The exchange was due to move its ASX Trade system to a $32 million facility in Gore Hill in Sydney's north this weekend, and decommission systems in its Bondi Junction data centre on November 20.
However, the exchange advised software vendors and brokers this afternoon that the new Australian Liquidity Centre (ALC) in Gore Hill would not go live until February 6.
A spokesman for the exchange said the go-live date had been shifted beyond a "Christmas technology freeze" that was observed by many brokers.
“ASX has initiated the revised schedule in response to the ASX Trade outage on 27 October and being mindful of the multiplicity of technology challenges currently faced by the market,” the advisory stated.
“ASX acknowledges the considerable work that many customers have already undertaken and will utilise the additional time to minimise the risks associated with introducing this key market infrastructure.”
The glitch
The exchange halted trading for about four hours from 10.05am last Thursday after identifying a “network connectivity” issue that caused a four-minute delay in the delivery of some broadcasts to brokers.
At the time, an ASX spokesman claimed the issue was “completely unrelated” to its move to Gore Hill as no trading was taking place from the new facility.
An ASX trade advisory issued this afternoon indicated that the problem was associated with connectivity between "matching engines, supporting components and dissemination gateways of the ASX Trade system".
Besides disrupting brokers' transactions, the broadcast delay also caused the failure of a "supporting component" of both primary and backup ASX Trade systems.
That component was used to verify that transactions were submitted by authorised, logged-in users.
The ASX blamed the glitch on an upgrade, implemented the weekend prior, to its primary trading system's network. The spokesman said the upgrade was intended to improve ASX Trade's latency.
The ASX is under pressure to improve its technical performance as it faces its first dose of local competition from newcomer Chi-X, which has chosen to base its services in Sydney's Equinix and Global Switch data centres.
Upon identifying the problem, the exchange worked with technology provider NASDAQ OMX to recover the failed component, and failed over to a backup trading system that had not been upgraded over the weekend.

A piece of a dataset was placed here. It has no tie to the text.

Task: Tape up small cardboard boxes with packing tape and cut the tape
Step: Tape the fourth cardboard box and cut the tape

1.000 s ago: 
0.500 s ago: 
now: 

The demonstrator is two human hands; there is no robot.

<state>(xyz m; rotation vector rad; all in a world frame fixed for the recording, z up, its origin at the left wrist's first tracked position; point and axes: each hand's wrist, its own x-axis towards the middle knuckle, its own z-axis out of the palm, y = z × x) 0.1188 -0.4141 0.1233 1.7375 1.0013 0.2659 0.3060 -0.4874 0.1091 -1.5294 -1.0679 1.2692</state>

ASX Trade continued to run from the backup system, hosted at its disaster recovery site, for the rest of Thursday. The primary system was returned to its previous operational configuration overnight, and restored on Friday morning.

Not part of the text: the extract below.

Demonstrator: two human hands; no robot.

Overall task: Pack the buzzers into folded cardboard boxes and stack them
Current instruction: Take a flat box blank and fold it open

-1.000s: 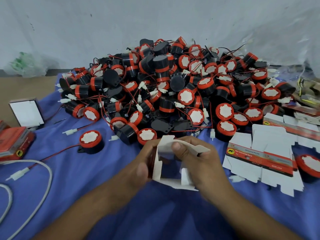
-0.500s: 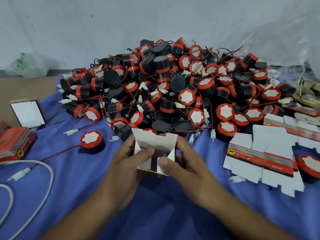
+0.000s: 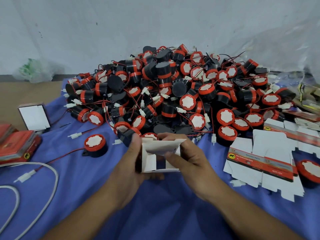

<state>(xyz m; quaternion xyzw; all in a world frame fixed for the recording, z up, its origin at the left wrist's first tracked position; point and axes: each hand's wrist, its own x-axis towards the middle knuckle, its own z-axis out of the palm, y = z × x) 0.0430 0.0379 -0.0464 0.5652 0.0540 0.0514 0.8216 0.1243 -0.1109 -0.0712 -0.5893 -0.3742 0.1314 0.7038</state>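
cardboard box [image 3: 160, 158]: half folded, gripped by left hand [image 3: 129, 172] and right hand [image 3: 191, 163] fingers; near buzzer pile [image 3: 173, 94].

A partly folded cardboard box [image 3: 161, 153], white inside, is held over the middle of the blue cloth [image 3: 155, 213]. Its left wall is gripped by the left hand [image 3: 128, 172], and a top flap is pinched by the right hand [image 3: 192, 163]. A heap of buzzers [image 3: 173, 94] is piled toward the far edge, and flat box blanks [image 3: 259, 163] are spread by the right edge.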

“Having identified the problem, ASX reverted to the previous operational configuration,” the ASX spokesman told iTnews. “The upgrade has been deferred for the moment.”
Revised schedule
Technical bulletins from the ASX indicate that it began moving Phase 1 co-location customers into the Gore Hill ALC on October 17.

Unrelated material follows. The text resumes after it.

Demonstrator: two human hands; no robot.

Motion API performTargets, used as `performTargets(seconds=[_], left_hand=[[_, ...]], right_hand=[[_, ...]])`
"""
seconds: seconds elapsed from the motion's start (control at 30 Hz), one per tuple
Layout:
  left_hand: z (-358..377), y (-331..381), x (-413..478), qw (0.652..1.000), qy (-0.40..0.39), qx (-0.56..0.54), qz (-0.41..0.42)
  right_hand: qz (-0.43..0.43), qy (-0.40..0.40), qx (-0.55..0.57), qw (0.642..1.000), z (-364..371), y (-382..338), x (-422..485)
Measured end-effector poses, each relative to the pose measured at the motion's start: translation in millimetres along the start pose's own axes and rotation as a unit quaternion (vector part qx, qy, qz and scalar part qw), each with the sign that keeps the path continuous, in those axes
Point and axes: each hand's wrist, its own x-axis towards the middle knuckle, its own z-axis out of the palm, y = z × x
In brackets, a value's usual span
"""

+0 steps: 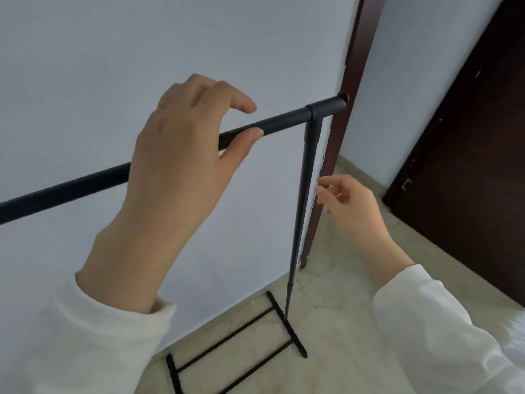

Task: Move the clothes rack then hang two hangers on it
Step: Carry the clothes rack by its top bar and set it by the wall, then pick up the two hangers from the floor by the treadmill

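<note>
The black clothes rack stands against a pale wall, its top bar (284,122) running from the left edge up to a corner joint by the door frame. Its right upright (301,200) drops to a flat black base (287,322) on the floor. My left hand (181,155) hovers at the top bar with fingers spread, the thumb lying across the bar and the fingers above it, not closed around it. My right hand (352,203) floats just right of the upright, fingers loosely apart and holding nothing. No hangers are in view.
A dark brown door frame (343,109) rises right behind the rack's right end. A dark door (468,166) stands open at the right. Beige floor tiles (341,308) stretch from the rack's base toward the doorway. White sleeves cover both forearms.
</note>
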Motion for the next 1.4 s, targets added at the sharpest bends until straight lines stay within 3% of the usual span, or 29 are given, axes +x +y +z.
performTargets(seconds=[0.07,0.13,0.3,0.43,0.63,0.77,0.87,0.9,0.93,1.0,1.1,1.27,1.4], left_hand=[[5,8,-12,0.996,0.024,-0.074,0.049],[22,17,-26,0.982,-0.013,-0.173,0.071],[87,69,-74,0.881,-0.207,-0.420,-0.069],[133,144,-131,0.789,-0.355,-0.488,-0.119],[147,268,-232,0.684,-0.479,-0.539,-0.114],[121,379,-335,0.613,-0.587,-0.521,-0.091],[87,462,-430,0.543,-0.680,-0.490,-0.045],[87,470,-442,0.538,-0.690,-0.482,-0.042],[65,504,-485,0.501,-0.728,-0.468,-0.010],[56,523,-515,0.479,-0.750,-0.456,0.003],[9,570,-591,0.416,-0.805,-0.415,0.076],[-40,628,-675,0.351,-0.846,-0.367,0.164],[-55,680,-721,0.322,-0.861,-0.332,0.213]], right_hand=[[0.026,0.039,0.017,0.999,-4,7,-14],[0.054,0.067,0.028,0.996,-9,17,-31],[0.105,0.169,0.066,0.978,-49,46,-108],[0.163,0.280,0.089,0.942,-102,72,-198],[0.236,0.412,0.133,0.870,-167,107,-345],[0.274,0.511,0.152,0.800,-205,131,-484],[0.303,0.610,0.163,0.714,-226,149,-604],[0.312,0.622,0.173,0.697,-226,152,-614],[0.318,0.669,0.173,0.650,-231,156,-669],[0.328,0.694,0.183,0.614,-231,162,-700],[0.329,0.772,0.181,0.512,-232,162,-790],[0.325,0.842,0.177,0.392,-236,164,-885],[0.320,0.867,0.173,0.341,-260,176,-935]])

An “industry-wide test” of ASX Trade systems at the ALC and its new, 1 Gbps Liquidity Cross Connect (LCC) high-speed network took place on Sunday October 23.
ASX Trade was initially scheduled to begin operating from the ALC as a “standby system” from November 7, with the primary system hosted in Bondi Junction.
The Gore Hill system would then be configured to operate as a primary system for connectivity tests between November 12 and 18, and go live in primary mode on November 21.
Under the new schedule, the ASX Trade platform will instead go live from the ALC in standby mode on January 16, 2012 and operate in primary mode from February 6, 2012.
Customers furious
Sources within the financial software industry told iTnews that the stock exchange’s clients were “not happy” after being pushed into meeting aggressive deadlines for the new ASX data centre at the same time as readying for the introduction of Chi-X.
“The ASX, not wanting to let Chi-X get the glory of their launch, pushed for the new data centre at the same time," one source said.
Clients had purchased new infrastructure and communication links to the Gore Hill data centre – which will now sit idle until February.
The source indicated that the delay will cost some of these clients “several thousand dollars per month”.